◆ Task goal
An exact copy of all the data, minus the images, is required.

Dataset section: Begin

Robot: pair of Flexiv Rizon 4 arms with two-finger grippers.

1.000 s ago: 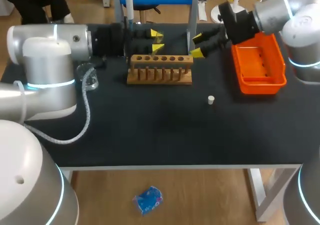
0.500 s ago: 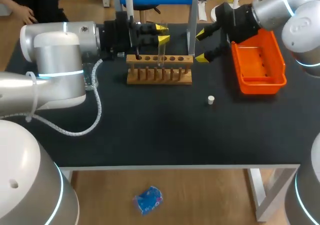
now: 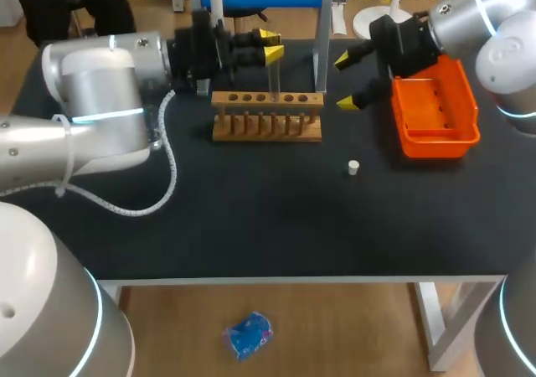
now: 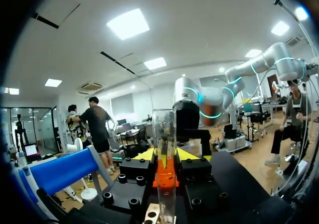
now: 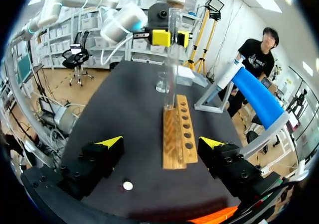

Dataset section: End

◆ Your response
Robot: pair of Flexiv Rizon 4 arms with two-finger grippers.

1.000 s ago: 
0.500 s ago: 
now: 
now: 
now: 

The exercise requires nothing more.